Der westliche Kalender platziert den Wendepunkt des Universums in seinem Zentrum. Die Jahre der Antike zählen rückwärts bis zu seinem Advent —die Zeit „vor Christus“—. Eine neue Ära dämmerte mit seiner Geburt —die Jahre des Herrn, anni Domini—, und die Zeit zählt nun vorwärts. Die Jahre werden aufhören, wenn der zweite Advent einbricht.
Wendepunkte sind jedoch eine Frage der Interpretation. Wo der Christ die Wiederherstellung der Schöpfung in Christus sieht, sieht der Ungläubige nichts. Je mehr diese Ungläubigen in dem Westen an Macht gewinnen, desto mehr haben sie ihre Blindheit dem Kalender aufgezwungen: Statt die Jahre „v. Chr./n. Chr.“ zu unterscheiden, besteht man auf „AEC/EC“, d. h. „Vor der Gemeinsamen Ära“ und „Gemeinsame Ära“, zählen die Jahre auf die gleiche Weise, aber mit sinnlosen Etiketten.
Und das sind sie: Nichts unterscheidet das Jahr 1 AEC vom 1 EC. Nichts ist passiert, um das zweite „gemein“ zu machen. Für einen Ungläubigen sind diese Jahre so gewöhnlich wie die vorherigen und die folgenden. Tatsächlich ist das AEC/EC-System eine moderne Neuerschaffung des Predigers: ohne Christus gibt es nichts Neues unter der Sonne.

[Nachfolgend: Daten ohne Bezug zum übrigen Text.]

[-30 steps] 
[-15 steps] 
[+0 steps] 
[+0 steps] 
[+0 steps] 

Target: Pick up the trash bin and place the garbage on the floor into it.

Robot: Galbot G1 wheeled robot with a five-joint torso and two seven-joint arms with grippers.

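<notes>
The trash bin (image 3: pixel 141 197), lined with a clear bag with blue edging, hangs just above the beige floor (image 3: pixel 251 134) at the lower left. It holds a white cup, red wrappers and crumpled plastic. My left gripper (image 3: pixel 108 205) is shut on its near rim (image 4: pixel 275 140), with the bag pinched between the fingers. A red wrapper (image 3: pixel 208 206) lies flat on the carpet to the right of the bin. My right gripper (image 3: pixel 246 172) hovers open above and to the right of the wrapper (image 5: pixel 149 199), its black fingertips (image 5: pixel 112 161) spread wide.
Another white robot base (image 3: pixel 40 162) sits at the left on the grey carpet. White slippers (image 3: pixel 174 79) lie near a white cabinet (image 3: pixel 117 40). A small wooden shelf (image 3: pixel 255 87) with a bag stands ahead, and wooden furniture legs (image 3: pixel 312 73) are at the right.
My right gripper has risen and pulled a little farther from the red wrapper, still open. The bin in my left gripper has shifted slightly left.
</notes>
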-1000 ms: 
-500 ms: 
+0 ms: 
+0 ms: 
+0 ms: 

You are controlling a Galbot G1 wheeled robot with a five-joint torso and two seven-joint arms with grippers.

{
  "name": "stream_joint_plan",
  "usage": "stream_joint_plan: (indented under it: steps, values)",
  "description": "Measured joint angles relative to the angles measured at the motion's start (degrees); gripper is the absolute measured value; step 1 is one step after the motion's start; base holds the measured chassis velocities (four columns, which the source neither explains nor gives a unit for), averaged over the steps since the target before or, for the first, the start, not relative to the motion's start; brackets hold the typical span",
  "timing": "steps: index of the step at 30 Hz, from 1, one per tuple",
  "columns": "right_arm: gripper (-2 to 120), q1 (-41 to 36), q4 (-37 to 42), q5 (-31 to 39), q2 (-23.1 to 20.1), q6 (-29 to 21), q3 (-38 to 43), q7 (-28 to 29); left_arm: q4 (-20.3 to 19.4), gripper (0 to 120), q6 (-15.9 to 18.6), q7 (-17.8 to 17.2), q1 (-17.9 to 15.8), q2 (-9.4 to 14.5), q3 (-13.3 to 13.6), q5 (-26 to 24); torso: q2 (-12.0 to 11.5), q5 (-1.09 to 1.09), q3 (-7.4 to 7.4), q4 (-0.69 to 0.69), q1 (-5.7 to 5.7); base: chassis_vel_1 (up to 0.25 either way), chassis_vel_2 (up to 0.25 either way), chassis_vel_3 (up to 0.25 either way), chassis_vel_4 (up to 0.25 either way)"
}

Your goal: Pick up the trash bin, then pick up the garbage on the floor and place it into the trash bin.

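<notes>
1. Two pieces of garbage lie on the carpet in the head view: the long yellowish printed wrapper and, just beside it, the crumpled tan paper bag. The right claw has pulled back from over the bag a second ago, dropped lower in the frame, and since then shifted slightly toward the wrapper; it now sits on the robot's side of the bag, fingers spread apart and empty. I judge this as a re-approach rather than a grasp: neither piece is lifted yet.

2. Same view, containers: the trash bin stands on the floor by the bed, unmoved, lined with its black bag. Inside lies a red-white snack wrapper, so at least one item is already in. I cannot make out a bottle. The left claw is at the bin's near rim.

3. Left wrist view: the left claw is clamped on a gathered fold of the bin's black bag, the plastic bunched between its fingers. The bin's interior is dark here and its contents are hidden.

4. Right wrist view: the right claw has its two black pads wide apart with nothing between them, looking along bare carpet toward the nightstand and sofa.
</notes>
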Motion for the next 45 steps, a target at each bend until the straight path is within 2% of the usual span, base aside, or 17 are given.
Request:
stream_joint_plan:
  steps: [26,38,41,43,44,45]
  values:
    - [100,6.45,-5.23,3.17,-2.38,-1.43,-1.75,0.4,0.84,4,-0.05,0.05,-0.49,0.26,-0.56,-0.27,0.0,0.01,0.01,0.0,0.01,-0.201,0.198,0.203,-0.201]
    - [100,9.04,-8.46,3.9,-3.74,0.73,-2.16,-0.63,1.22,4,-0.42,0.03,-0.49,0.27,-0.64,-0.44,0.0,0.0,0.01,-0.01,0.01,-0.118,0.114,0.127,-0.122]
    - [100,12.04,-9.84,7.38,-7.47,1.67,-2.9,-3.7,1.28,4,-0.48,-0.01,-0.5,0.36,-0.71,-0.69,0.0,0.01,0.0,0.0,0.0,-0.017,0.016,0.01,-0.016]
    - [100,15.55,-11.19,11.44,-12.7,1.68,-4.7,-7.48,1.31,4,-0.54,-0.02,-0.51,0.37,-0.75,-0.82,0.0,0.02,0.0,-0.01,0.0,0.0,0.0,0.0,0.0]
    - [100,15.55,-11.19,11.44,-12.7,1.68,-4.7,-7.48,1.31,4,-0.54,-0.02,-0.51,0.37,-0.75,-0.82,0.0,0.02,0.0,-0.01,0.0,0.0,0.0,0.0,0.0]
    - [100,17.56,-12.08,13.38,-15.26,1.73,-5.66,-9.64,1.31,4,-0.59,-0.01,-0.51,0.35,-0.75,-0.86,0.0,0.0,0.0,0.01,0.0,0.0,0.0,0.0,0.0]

Es ist verlockend zu denken, dass Wendepunkte eines „anderen Spiels“ uns nicht betreffen. Betrachten wir Saratoga und Gettysburg: Wir sind fast 250 und 160 Jahre entfernt, jeweils, aber das Leben unserer Nation —und folglich unsere eigenen Leben— wurde durch die Siege, die diese Schlachten möglich machten, unwiderruflich verändert. Sogar der Super Bowl hat Vermögen verändert, sowohl finanzielle als auch persönliche. Das gilt umso mehr für die Inkarnation, deren Konsequenzen alle Bereiche der Welt transformiert haben: von Recht und Regierung bis hin zu Bildung, Familienleben, Freizeit und Werken der Barmherzigkeit.
Das Moderne Projekt hat versucht, einen neuen Wendepunkt in der Geschichte zu finden, der nicht Christus ist. Vielleicht die Renaissance, oder die Aufklärung, oder die Französische Revolution, oder die Industrielle Revolution, oder die Sexuelle Revolution. Jede hat neue Götter hervorgebracht: Individualismus, Freiheit, Demokratie, Geld, Vergnügen.
Keiner dieser Götter hat uns vom grundlegenden Problem der Welt befreit: der menschlichen Sünde. Nur Gott hat das getan. In der Praxis hat die Maßnahme dieses Einflusses durch die Härte unseres Herzens begrenzt, wie Benedikt richtig bemerkte. Das heißt, die Sünde existiert weiterhin. Aber die Maßnahme der Nächstenliebe in der Welt —die Liebe der Ehepartner, der Familien, der Armen, der Waisen, der Alten— weist auf den Gott hin, der die Welt transformiert hat, indem er unter uns wohnte.
Und er könnte noch mehr tun, wenn wir es zulassen würden. Der Advent Gottes zeigt uns den Weg: „Obwohl er in der Gestalt Gottes war, hielt [Christus Jesus] seine Gleichheit mit Gott nicht für einen Raub, sondern entäußerte sich selbst, nahm die Gestalt eines Knechtes an, wurde den Menschen gleich“ (Philipper 2,6-7).
Die Entäußerung Christi, seine kenosis, in der Inkarnation ist der Wendepunkt des Universums. Wenn wir zulassen, dass das Kind in der Krippe unsere verhärteten Herzen bricht, können wir uns vom Stolz entäußern und mit seiner Liebe erfüllen. Dann können wir ihm folgen bis zu unserem Endpunkt: dem Haus des Vaters.
Über den Autor
David G. Bonagura, Jr. ist kürzlich Autor von 100 Tough Questions for Catholics: Common Obstacles to Faith Today, und Übersetzer von Jerome’s Tears: Letters to Friends in Mourning. Adjunct Professor am St. Joseph’s Seminary und an der Catholic International University, ist er Religionsredakteur bei The University Bookman, einer Zeitschrift, die 1960 von Russell Kirk gegründet wurde. Seine persönliche Website ist verfügbar hier.